- **Work item**: From the entries below, return every line that includes the word "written".
Exercise inputs START
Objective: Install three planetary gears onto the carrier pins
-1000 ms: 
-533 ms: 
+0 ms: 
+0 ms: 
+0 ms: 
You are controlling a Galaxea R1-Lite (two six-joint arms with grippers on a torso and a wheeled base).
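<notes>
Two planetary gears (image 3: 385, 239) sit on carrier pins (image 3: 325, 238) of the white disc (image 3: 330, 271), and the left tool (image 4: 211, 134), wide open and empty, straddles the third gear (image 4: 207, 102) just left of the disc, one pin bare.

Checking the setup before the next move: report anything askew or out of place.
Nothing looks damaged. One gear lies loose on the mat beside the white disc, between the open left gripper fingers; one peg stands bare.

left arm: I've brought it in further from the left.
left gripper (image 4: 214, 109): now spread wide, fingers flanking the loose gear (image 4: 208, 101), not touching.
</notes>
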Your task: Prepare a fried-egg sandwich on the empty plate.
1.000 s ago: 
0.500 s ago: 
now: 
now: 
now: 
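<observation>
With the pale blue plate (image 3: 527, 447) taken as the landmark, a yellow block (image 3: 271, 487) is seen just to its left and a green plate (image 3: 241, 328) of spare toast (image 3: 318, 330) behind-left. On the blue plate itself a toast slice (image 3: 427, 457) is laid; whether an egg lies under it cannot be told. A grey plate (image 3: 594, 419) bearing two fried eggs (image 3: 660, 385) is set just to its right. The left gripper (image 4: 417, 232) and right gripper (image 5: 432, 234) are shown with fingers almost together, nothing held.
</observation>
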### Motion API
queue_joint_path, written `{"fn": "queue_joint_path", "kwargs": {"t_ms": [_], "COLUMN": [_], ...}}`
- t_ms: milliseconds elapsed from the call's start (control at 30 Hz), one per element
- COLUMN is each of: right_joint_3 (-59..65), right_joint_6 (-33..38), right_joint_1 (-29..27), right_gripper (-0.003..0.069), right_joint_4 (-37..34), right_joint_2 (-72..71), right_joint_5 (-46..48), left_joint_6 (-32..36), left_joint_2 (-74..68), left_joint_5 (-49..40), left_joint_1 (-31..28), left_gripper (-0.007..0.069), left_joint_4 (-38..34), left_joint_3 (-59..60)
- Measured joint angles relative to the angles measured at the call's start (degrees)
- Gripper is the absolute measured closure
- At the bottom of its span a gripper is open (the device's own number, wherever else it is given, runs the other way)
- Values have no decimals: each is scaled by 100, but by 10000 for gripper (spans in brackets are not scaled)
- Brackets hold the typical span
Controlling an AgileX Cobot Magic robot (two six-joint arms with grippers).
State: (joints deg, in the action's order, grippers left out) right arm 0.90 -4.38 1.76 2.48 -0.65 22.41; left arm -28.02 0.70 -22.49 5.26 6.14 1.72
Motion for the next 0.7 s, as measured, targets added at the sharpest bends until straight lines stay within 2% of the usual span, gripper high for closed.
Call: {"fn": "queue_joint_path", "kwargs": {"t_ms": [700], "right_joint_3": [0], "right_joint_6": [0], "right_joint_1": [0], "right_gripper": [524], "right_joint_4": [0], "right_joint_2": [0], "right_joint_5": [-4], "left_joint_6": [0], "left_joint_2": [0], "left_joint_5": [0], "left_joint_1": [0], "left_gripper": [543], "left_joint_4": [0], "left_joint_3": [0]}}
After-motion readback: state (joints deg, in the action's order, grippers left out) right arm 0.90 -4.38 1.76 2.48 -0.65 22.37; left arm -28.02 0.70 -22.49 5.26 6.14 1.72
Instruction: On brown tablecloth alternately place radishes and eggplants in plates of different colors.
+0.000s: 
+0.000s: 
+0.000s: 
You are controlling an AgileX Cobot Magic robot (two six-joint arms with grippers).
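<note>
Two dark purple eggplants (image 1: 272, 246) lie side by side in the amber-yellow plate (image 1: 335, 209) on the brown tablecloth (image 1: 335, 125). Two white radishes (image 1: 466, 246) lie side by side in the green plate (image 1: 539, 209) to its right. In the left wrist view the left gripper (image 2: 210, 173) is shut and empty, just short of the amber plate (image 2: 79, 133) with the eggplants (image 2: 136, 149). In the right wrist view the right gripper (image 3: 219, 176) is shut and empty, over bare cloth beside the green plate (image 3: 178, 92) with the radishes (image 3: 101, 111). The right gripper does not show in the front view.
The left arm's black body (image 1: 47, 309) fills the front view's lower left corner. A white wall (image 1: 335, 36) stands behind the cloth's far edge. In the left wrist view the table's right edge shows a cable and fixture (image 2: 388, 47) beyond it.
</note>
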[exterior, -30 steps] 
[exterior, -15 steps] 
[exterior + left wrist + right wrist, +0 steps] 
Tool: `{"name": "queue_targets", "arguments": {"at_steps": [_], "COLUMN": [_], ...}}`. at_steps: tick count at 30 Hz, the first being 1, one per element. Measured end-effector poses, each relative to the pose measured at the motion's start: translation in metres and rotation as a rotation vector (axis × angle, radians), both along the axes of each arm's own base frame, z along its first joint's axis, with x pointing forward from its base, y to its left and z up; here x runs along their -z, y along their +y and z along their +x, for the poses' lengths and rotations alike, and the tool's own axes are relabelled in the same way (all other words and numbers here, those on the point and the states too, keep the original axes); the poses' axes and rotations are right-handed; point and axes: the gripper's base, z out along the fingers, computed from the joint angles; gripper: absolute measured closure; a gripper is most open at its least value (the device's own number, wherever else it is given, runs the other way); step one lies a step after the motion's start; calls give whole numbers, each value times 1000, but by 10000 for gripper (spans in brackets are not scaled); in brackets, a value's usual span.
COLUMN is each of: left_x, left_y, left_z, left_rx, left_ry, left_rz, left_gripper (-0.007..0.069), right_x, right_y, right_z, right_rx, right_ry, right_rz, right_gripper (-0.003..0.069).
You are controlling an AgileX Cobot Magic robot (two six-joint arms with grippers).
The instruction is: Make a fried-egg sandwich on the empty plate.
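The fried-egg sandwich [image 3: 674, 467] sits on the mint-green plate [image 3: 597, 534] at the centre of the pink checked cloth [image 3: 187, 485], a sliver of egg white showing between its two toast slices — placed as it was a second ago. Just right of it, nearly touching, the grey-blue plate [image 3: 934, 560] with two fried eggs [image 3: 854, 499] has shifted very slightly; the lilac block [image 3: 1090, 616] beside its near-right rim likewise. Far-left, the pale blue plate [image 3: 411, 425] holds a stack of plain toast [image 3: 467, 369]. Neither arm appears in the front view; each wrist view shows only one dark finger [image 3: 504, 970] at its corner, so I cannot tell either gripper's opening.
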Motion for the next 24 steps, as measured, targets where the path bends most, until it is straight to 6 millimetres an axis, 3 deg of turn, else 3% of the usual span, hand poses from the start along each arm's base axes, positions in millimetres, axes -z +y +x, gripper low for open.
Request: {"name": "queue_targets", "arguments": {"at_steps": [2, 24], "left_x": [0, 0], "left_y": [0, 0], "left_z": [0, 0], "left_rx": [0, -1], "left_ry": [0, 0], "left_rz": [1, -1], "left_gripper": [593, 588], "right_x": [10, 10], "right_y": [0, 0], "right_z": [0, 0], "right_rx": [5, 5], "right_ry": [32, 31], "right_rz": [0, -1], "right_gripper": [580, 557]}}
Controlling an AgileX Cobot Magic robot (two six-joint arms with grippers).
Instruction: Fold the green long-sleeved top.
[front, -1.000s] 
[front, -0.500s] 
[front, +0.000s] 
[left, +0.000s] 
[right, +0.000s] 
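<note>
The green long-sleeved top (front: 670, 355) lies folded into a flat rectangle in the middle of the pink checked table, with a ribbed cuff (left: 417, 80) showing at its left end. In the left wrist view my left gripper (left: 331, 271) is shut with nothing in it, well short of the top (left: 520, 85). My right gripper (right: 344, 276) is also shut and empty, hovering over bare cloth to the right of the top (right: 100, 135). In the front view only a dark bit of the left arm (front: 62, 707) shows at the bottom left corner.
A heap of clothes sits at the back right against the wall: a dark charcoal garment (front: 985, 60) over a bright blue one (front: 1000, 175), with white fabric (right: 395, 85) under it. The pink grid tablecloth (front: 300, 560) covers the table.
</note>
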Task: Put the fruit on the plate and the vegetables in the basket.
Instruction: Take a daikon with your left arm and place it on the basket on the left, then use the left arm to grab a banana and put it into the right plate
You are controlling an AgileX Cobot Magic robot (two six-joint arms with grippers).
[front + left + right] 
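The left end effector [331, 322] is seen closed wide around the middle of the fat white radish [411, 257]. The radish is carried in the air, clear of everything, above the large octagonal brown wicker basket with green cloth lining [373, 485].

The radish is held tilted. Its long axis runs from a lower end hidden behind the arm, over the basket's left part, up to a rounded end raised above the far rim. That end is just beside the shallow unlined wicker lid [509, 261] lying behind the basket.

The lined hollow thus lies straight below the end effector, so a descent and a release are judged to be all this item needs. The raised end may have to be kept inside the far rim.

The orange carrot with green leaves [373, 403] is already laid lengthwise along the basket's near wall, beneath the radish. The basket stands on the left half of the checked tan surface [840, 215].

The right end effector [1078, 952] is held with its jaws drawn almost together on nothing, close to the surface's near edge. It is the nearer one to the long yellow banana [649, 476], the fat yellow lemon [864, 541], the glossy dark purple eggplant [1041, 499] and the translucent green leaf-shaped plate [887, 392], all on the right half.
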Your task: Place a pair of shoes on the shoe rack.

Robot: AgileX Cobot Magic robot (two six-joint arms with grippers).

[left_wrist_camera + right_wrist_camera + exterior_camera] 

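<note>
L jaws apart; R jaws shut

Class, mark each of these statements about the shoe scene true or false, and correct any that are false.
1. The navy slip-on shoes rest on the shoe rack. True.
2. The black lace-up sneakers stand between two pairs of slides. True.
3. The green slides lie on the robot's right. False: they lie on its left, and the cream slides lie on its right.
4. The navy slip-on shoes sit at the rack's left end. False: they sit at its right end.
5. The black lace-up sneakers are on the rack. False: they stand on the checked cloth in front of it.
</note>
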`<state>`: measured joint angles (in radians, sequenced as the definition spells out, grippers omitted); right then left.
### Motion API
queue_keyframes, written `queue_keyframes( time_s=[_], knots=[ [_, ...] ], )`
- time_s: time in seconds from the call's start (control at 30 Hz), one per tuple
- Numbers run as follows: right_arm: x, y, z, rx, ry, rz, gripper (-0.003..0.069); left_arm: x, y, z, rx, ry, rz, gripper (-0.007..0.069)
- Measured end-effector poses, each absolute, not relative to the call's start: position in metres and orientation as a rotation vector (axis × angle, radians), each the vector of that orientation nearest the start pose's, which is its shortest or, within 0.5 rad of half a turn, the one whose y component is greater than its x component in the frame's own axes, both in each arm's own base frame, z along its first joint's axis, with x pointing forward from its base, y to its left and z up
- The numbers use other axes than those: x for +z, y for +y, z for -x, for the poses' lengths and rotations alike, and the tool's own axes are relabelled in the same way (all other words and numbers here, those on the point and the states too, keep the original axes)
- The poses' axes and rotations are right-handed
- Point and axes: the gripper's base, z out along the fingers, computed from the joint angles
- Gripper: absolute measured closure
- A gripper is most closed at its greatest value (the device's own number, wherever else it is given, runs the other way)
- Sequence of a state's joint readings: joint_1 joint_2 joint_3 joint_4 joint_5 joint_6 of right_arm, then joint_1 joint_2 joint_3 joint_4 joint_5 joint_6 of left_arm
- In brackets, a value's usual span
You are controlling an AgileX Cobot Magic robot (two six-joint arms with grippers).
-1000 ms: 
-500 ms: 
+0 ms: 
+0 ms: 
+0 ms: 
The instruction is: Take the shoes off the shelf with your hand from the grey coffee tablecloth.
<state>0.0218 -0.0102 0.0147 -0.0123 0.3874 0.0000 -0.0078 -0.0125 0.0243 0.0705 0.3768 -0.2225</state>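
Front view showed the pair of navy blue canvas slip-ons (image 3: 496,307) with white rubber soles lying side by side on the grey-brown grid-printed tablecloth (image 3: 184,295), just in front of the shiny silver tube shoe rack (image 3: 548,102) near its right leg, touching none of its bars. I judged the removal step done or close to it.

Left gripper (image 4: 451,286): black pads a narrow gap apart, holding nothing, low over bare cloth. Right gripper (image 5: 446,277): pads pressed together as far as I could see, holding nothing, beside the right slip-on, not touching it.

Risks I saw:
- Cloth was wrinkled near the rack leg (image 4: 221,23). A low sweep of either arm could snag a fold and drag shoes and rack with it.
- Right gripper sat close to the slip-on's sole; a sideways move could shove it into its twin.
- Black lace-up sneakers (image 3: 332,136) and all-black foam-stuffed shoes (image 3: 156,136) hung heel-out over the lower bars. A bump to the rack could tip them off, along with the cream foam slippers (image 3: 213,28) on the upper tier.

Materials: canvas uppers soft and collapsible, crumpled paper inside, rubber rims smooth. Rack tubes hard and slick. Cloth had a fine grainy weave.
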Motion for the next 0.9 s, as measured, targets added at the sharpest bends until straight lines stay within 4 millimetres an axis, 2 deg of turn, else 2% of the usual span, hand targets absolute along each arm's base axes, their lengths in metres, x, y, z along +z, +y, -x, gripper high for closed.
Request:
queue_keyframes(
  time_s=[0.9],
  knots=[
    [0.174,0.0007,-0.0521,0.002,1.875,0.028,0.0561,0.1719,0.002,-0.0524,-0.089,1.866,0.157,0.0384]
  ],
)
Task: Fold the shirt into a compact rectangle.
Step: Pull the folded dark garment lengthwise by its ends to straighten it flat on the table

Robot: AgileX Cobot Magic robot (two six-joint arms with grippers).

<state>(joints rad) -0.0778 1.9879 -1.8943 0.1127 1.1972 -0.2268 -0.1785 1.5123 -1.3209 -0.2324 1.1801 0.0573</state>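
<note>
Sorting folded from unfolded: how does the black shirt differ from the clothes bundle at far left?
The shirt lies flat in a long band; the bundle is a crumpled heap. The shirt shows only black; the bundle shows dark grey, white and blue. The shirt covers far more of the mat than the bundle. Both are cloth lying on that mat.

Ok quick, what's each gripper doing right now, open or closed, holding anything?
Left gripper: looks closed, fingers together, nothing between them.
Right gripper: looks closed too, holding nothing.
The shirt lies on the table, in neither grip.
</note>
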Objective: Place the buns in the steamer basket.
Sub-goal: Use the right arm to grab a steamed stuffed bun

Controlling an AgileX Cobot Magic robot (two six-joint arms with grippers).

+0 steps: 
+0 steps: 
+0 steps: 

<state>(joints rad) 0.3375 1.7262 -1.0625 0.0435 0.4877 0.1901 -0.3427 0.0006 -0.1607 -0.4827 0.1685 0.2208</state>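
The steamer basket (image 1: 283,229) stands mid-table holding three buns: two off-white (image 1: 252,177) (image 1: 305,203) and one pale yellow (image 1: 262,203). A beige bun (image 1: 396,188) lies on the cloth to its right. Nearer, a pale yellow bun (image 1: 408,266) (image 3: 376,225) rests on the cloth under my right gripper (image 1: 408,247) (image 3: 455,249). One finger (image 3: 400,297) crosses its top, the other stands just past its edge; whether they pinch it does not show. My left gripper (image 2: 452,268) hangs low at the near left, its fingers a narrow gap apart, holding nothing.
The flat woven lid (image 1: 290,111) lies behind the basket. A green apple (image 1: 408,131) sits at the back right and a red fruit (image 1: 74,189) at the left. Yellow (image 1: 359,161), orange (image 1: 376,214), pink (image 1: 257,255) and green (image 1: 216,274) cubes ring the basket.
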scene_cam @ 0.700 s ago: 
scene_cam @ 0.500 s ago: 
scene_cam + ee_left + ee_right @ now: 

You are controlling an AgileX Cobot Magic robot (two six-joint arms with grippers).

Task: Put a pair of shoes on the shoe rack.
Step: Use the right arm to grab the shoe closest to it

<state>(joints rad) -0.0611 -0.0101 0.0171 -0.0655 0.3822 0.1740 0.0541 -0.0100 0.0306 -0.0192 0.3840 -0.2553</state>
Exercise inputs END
- **Reply**:
queue_joint_path, written `{"fn": "queue_joint_path", "kwargs": {"t_ms": [_], "COLUMN": [_], ...}}`
queue_keyframes, written `queue_keyframes( time_s=[_], knots=[ [_, ...] ], )`

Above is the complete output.